Every line below between the one holding "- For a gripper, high" and the one holding "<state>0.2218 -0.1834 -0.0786", inclusive, should be copied exactly, and no other line.

*** Block opens ***

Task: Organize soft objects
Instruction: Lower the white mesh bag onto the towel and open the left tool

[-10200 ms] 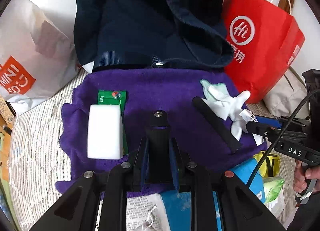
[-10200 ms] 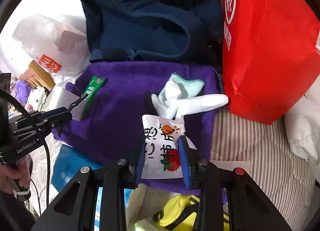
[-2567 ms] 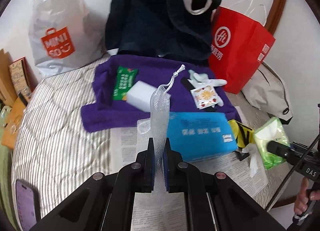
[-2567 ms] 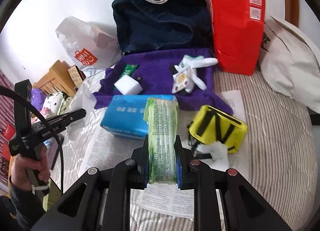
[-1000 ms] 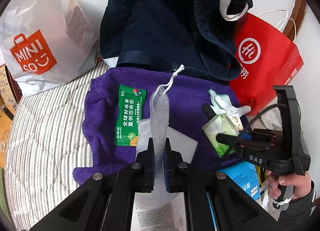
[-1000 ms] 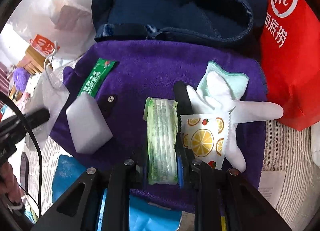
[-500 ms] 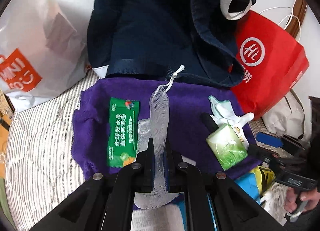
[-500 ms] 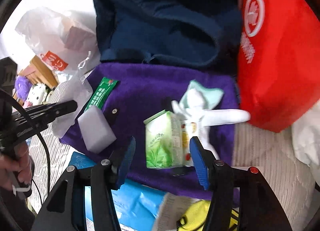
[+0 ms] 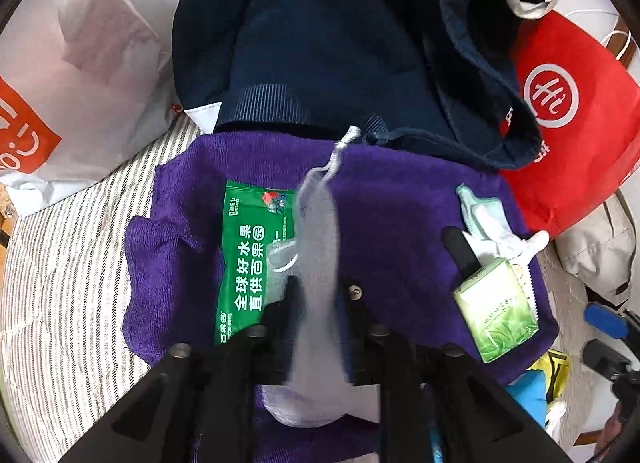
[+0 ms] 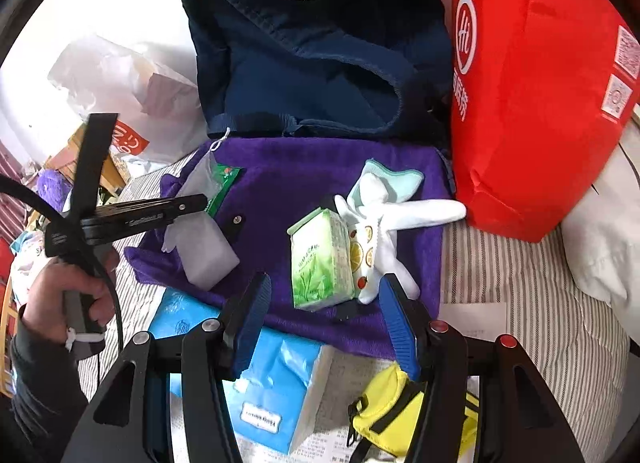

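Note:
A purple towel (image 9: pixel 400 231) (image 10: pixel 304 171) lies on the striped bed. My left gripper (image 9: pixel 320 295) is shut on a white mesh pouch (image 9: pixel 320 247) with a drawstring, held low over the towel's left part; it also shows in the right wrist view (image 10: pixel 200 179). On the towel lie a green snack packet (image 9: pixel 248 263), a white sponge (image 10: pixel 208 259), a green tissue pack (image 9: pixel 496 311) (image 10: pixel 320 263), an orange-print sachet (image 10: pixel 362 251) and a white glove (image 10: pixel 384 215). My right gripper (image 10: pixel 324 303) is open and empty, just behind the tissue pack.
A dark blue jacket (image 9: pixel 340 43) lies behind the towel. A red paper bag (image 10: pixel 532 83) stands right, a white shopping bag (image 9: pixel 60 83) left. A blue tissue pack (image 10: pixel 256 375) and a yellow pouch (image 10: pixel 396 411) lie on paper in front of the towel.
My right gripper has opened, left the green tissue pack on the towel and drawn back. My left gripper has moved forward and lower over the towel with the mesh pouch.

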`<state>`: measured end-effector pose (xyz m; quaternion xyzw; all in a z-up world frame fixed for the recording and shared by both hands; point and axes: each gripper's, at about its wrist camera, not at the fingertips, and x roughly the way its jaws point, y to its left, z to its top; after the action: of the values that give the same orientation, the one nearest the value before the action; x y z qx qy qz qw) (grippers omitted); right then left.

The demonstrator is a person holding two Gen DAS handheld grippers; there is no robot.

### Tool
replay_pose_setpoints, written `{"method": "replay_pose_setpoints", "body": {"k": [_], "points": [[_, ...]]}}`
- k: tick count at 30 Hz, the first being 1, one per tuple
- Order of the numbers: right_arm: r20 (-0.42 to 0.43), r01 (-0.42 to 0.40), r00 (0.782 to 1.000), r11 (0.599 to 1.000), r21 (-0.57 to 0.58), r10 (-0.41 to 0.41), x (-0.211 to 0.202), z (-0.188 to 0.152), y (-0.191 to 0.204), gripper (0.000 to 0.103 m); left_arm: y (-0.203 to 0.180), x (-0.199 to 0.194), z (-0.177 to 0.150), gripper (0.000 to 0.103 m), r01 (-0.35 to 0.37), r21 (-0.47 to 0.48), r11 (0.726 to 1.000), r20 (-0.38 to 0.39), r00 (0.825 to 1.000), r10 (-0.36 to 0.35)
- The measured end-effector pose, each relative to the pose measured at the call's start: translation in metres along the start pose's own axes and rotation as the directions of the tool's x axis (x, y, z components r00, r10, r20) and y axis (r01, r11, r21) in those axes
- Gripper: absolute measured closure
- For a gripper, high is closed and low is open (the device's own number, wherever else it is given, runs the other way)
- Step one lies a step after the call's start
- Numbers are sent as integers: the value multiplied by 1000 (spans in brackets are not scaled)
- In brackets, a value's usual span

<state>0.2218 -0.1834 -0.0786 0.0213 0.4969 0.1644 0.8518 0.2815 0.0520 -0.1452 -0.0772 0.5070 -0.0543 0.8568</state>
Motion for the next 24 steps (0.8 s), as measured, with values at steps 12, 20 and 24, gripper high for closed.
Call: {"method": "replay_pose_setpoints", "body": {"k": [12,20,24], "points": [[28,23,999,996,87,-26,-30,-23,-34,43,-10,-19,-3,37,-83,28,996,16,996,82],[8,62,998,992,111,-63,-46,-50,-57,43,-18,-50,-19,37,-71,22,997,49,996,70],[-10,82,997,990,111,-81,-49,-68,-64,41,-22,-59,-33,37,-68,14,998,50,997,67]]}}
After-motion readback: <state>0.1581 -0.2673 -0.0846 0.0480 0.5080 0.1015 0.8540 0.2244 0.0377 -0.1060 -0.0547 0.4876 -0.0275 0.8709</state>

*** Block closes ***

● TASK ANSWER:
- For a gripper, high is closed and low is open (the device's own number, wherever else it is given, runs the other way)
- Step one lies a step after the call's start
- Numbers are sent as integers: the value multiplied by 1000 (spans in brackets are not scaled)
- In brackets, a value's usual span

<state>0.2218 -0.1834 -0.0786 0.0213 0.4969 0.1644 0.8518 0.2815 0.0520 -0.1452 -0.0772 0.5070 -0.0543 0.8568</state>

Nothing further remains to be added to the answer.